• [WHAT TO WORK ON]
For this listing, the lines between the one holding "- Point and" and the one holding "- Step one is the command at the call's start", inclusive, must be set down exactly.
--*--
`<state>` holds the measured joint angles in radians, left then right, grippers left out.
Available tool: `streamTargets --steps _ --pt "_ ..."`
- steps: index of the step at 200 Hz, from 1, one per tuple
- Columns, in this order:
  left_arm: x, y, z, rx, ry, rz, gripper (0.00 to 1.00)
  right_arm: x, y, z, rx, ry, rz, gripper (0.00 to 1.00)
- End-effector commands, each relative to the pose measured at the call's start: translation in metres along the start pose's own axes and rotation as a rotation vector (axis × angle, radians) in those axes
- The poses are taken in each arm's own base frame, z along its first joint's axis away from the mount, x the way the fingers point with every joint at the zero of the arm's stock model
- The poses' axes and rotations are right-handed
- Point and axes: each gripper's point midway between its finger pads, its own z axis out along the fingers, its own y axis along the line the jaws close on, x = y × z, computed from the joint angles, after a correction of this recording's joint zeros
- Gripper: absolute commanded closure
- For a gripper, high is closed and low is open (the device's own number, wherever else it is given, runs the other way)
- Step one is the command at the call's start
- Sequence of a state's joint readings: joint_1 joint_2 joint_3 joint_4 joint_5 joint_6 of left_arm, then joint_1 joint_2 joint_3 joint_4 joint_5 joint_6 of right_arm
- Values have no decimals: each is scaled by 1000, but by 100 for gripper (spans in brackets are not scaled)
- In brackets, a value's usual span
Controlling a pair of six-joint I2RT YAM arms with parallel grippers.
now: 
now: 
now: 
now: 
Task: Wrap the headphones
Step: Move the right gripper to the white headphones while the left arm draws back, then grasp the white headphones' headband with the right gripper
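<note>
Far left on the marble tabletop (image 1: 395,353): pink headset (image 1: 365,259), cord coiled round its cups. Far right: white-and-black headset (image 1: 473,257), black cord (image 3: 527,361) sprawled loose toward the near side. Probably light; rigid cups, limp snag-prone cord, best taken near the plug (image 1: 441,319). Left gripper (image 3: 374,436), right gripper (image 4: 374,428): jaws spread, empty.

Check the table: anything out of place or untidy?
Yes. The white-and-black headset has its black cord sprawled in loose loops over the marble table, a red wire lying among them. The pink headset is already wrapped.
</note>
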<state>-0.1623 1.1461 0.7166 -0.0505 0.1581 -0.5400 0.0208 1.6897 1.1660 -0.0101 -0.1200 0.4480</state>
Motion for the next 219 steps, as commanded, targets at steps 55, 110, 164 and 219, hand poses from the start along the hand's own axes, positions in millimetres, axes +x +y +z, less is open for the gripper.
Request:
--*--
• [THE COMPLETED TASK]
- Point and axes: each gripper's point midway between its finger pads, its own z axis out along the fingers, its own y axis along the line the jaws close on, x = y × z, computed from the joint angles, after a correction of this recording's joint zeros
- Gripper: absolute commanded closure
- For a gripper, high is closed and low is open (the device's own number, wherever else it is given, runs the other way)
- Step one is the command at the call's start

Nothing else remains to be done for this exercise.